Nie udała się misja Resovii w Głogowie. Z planowanych 3 punktów biało-czerwoni wrócili z Dolnego Śląska z jednym „oczkiem” i na dwie kolejki przed końcem sezonu wciąż otwierają strefę spadkową.
PIŁKA NOŻNA. FORTUNA I LIGA
Resovia w meczu z Chrobrym Głogów musiała gonić wynik, ale wcale tak nie musiało być, bo przyjezdni lepiej rozpoczęli to spotkanie. Rzeszowianie jako pierwsi trafili do siatki, ale gol Macieja Górskiego słusznie nie został uznany, bo napastnik biało-czerwonych znajdował się na pozycji spalonej.
Goście nie ustawali w atakach.
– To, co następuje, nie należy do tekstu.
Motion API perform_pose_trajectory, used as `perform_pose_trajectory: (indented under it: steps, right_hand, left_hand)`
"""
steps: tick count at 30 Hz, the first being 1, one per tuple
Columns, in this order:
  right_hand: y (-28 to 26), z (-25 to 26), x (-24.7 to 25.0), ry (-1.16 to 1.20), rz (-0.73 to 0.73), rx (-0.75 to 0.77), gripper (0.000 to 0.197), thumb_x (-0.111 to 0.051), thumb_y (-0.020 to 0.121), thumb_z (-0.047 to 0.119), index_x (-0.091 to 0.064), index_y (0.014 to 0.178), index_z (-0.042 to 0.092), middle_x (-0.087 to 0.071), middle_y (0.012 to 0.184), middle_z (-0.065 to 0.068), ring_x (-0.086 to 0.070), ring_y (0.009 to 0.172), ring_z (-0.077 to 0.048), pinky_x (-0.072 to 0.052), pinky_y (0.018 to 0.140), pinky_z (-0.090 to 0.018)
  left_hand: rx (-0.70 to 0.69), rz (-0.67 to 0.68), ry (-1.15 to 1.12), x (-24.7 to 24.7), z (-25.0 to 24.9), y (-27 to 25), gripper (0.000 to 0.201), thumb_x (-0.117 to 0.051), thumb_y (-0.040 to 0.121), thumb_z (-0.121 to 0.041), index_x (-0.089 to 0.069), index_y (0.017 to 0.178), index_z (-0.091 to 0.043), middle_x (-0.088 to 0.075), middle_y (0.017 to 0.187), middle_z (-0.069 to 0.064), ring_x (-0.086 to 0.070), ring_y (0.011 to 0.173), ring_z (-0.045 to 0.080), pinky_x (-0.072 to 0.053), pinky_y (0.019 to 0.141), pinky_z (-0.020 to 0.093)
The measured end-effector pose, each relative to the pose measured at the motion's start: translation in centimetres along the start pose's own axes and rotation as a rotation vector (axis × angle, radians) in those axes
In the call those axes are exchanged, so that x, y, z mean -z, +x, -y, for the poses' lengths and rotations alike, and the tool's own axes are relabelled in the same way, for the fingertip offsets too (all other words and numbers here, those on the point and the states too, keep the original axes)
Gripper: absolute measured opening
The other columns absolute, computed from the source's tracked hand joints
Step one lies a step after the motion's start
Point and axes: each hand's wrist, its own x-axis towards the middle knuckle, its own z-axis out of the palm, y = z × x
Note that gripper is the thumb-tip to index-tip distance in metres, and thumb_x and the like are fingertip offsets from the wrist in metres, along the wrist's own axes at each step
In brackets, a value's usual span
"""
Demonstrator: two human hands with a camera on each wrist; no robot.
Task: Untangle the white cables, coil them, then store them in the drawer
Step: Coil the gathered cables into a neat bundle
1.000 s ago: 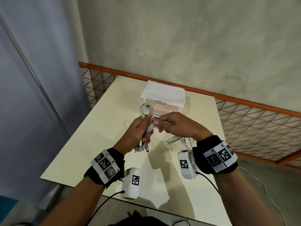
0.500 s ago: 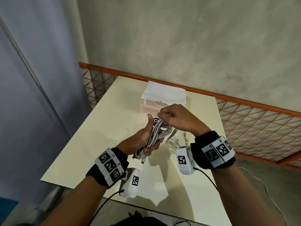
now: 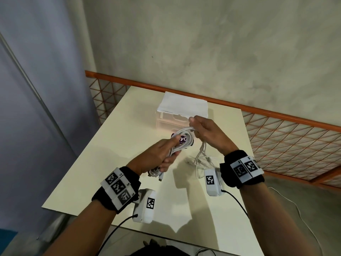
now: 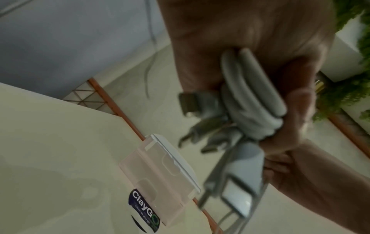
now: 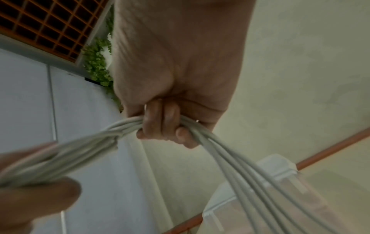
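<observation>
- Grey-blue panelling fills the far left of the head view, beside the pale cream counter [image 3: 114, 163] that carries everything.
- The left hand [image 3: 156, 156] is held above the counter, fingers and thumb curled tight round the lower part of a bundle of white cables [image 3: 181, 140]; in the left wrist view the looped cable ends and a metal-tipped plug [image 4: 192, 102] stick out below the fist.
- A round dark sticker [image 4: 145, 209] reading "ClayGo" lies on the counter just in front of the drawer unit, partly covered by the bundle in the head view.
- The drawer unit [image 3: 173, 121], clear plastic with a white top, stands at the back of the counter near the orange rail [image 3: 184, 90]; its drawers look closed.
- The right hand [image 3: 206, 133] is raised just in front of the unit, fingers closed round the upper loop of the same bundle, so the cables stretch between the two hands; the right wrist view shows several strands bending over the curled fingers [image 5: 162, 125].
- More loose cable [image 3: 200, 159] hangs from the right hand and lies in a tangle on the counter beneath the right wrist.
- Orange lattice fencing [image 3: 287, 145] runs along the right.
</observation>
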Motion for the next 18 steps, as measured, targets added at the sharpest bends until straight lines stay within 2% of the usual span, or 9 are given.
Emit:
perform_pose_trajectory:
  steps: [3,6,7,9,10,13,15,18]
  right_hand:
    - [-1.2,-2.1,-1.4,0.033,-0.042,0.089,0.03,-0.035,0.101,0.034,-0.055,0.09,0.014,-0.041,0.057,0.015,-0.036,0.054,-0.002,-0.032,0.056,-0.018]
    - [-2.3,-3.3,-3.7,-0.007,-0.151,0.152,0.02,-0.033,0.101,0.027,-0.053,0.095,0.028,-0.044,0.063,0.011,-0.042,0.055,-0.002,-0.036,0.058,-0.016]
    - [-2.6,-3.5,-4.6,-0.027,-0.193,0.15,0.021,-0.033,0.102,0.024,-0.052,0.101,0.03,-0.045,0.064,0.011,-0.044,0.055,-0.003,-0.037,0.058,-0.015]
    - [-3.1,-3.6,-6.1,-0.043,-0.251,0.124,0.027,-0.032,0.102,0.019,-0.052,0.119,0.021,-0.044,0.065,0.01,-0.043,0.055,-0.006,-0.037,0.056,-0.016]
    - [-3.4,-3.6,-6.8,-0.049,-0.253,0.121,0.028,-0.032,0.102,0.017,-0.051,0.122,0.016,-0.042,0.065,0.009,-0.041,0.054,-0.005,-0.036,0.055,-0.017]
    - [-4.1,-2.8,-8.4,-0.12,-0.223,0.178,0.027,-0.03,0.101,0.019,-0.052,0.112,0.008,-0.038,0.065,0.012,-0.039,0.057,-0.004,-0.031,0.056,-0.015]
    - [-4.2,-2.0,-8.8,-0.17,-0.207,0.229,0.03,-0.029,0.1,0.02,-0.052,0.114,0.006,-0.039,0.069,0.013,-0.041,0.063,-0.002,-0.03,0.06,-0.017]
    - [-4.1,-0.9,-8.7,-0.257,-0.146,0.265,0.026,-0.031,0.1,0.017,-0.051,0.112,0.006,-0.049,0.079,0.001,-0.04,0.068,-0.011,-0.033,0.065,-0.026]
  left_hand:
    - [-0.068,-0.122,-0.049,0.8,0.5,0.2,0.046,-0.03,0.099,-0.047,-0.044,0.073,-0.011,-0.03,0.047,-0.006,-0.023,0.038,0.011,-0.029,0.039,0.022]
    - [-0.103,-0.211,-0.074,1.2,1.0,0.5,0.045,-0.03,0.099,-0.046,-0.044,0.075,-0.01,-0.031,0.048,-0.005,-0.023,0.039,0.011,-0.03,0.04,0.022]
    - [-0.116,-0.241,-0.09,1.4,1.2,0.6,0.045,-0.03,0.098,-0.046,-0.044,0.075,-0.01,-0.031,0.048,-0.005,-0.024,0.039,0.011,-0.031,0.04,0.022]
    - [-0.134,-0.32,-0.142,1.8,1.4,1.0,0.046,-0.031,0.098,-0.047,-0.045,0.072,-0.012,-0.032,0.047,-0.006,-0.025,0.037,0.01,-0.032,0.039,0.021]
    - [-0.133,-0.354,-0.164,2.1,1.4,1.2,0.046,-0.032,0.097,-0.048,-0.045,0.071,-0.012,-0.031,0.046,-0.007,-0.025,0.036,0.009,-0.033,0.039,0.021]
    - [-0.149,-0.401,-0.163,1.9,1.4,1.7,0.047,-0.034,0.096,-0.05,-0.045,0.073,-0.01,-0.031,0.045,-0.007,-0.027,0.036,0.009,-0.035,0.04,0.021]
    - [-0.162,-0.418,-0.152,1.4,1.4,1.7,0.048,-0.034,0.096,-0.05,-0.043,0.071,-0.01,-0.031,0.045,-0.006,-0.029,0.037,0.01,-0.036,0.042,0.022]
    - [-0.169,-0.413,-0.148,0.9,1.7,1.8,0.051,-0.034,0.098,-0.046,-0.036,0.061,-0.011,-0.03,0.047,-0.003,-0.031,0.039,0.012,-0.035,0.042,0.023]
Dośrodkowanie Bartłomieja Eizencharta trafiło na głowę Adriana Łyszczarza, lecz jego strzał obronił bramkarz. Po lepszym okresie gry resoviaków stopniowo do głosu zaczęli dochodzić miejscowi, którzy stworzyli sobie jedną dobrą okazję bramkową i od razu ją wykorzystali. Piłka trafiła na prawy sektor do Szymona Bartlewicza, ten zwiódł Rafała Mikulca i fantastycznym strzałem pod poprzeczkę nie dał szans Branislavovi Pindrochowi. Nim biało-czerwoni zdołali odpowiedzieć, gospodarze mogli po zmianie połów podwyższyć prowadzenie. Chrobry trafił do siatki, ale Mikołaj Lebedyński skierował piłkę do siatki ze spalonego. Rzeszowianie nie poddali się i zostali za to nagrodzeni. Bartłomiej Eizenchart prostopadle zagrał do Kelechukwu Ibe-Tortiego, ten przytrzymał piłkę, w tempo podał do wbiegającego Eizencharta, który płaskim strzałem przy słupku doprowadził do wyrównania, ustalając ostatecznie wynik spotkania. Obie ekipy mogły czuć niedosyt, bo zarówno jedni, jak i drudzy mieli szansę na wygraną. Najpierw gości uratowała poprzeczka, a kolejno obrońcy wybijali futbolówkę z linii bramkowej. Po stronie Resovii piłkę meczową miał Kamil Mazek, lecz spudłował z pola karnego.
Punkt niewiele dał podopiecznym Rafała Ulatowskiego. Resoviacy nadal pozostają pod kreską.
Niedosyt i rozczarowanie
– Patrząc na naszą sytuację w tabeli, ten wynik jest olbrzymim niedosytem i rozczarowaniem. Mieliśmy piłkę meczową na bucie tym razem Kamila Mazka, wszyscy myślimy, że można było zrobić coś z tego więcej, dlatego w szatni panuje trudna atmosfera. Druga połowa była zdecydowanie lepsza w naszym wykonaniu niż pierwsza, jeśli chodzi o akcje ofensywne. Trochę przemodelowaliśmy sposób atakowania Chrobrego, zdobyliśmy ładną bramkę po akcji zespołowej. Zabrakło nam w pierwszej części pazerności i determinacji ofensywnej – powiedział na konferencji prasowej trener rzeszowian, Rafał Ulatowski, który nie traci nadziei o zachowanie 1-ligowego bytu przez biało-czerwonych.
– Wierzymy w to bardzo mocno, że tak jak powiedziałem to kiedyś, utrzymamy się w ostatniej kolejce – podsumował opiekun „Pasiaków”.
CHROBRY Głogów – RESOVIA 1-1 (1-0)
1-0 Bartlewicz (36.), 1-1 Eizenchart (66.)
CHROBRY: Węglarz – Tupaj (75. Kuzdra), Zarówny, Bougaidis, Malczuk, Hanc, Machaj (71. Ozimek), Mucha (88. Bogusz), Lewkot, Bartlewicz (46. Biel), Lebedyński (88. Wojciechowski)
RESOVIA: Pindroch – Tomal (84. Mikrut), Bondarenko, Buchał, Mikulec, Ibe-Torti, Wasiluk (46. Kanach), Ciepiela (84. Adamski), Łyszczarz, Eizenchart (75. Mazek), Górski.
Sędziował Piotr Urban (Warszawa). Żółte kartki: Bartlewicz, Bougaidis – Buchał, Wasiluk, Ciepiela, Mikulec.